But my mind suddenly turned to Anthony, and I imagined him looking over the manuscript I’d discovered. Quite honestly, I imagined him doing all sorts of other things as well. Things that only happened in places like Nora’s club. Or in her bedroom, I corrected myself, thinking of playing with her and Dean the day before. How unlike me to do something like that. Was this the start of a new era for me? One in which I would find myself much more in tune to Nora’s way of life.

I settled back into the sofa, lost in an instant daydream. Would Anthony go into that room with me, the Cinéma Vérité room? And if I could talk him into tripping down that hallway by my side, would he be the sort to baulk at public displays of affection, as Byron always had? Or would the concept turn him on?

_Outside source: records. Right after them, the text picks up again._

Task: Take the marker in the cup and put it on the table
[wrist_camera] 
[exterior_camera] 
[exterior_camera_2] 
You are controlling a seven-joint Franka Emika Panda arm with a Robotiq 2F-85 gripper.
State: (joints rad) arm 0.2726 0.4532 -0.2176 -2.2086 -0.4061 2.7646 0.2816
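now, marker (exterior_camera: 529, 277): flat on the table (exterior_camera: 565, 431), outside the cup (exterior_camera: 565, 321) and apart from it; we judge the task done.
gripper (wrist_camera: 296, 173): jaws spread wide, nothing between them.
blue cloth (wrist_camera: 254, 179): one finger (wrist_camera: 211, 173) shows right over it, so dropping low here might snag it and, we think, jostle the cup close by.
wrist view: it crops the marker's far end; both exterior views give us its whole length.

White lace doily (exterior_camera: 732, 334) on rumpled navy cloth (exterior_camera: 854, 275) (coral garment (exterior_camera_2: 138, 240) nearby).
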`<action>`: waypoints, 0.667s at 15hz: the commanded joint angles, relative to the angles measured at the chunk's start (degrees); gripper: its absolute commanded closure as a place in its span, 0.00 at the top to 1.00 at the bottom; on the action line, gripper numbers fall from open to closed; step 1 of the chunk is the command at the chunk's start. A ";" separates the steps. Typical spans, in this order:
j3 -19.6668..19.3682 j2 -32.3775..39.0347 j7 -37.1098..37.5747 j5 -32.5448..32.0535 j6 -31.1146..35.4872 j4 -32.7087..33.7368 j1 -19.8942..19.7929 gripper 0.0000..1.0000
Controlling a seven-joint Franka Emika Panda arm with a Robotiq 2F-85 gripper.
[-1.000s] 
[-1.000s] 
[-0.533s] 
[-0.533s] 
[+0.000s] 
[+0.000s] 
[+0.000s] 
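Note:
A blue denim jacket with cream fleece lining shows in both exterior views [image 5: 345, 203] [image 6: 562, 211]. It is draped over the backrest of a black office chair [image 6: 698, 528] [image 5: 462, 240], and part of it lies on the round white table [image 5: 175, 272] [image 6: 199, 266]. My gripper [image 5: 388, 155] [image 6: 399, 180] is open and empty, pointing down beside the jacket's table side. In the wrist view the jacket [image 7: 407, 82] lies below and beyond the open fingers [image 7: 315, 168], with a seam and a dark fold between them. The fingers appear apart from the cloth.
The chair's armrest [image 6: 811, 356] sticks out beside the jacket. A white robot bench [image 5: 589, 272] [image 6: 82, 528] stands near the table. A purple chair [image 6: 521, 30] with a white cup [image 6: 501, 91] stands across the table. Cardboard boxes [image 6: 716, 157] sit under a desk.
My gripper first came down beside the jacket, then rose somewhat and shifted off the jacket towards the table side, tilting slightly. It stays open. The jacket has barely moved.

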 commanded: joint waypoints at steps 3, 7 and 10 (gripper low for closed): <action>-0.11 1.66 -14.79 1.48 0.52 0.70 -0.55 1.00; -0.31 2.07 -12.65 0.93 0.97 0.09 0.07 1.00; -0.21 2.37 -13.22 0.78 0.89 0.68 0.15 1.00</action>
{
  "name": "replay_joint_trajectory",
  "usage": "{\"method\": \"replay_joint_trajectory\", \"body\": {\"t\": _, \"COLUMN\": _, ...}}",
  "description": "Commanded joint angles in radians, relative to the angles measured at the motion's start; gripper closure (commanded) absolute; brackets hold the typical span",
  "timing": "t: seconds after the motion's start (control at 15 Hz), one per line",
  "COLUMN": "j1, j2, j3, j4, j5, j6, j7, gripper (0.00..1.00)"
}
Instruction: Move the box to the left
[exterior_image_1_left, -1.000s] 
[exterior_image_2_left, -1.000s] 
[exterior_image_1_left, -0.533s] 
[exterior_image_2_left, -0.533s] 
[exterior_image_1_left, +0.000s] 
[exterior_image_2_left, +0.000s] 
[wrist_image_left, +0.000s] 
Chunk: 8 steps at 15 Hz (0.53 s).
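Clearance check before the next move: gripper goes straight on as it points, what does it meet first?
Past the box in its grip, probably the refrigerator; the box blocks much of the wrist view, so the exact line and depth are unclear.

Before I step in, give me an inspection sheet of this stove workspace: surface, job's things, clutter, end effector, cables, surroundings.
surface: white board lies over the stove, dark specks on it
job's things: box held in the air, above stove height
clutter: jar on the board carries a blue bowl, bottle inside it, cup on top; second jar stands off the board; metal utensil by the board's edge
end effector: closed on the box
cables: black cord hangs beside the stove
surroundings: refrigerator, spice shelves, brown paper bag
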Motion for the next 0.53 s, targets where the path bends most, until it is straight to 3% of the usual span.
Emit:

I thought of the recent split between two A-list movie stars. One had immediately paired up with a dark-haired minx, a femme fatale who had once happily proclaimed that she and her then-husband had fucked on the way to the Oscars. This full-lipped beauty reminded me of Nora, and I appreciated her candour when it came to all things sexual. Would Anthony go for someone like that? Because I’ve always been the more reserved type. Not that I don’t like sex – I do.

I simply got stuck in a rut. A rut called Byron. I thought that true love meant bending myself to fit his mould. I hadn’t realised he was looking outside of the box until he came right out and said so. I lowered my head into my hands, feeling the scream of the hangover wail from ear to ear. Work would be good for me. I couldn’t lie around all day thinking about Byron, hating him. Truth was that I felt conflicted. I was more upset at what
I’d
done to myself than anything he’d done to me.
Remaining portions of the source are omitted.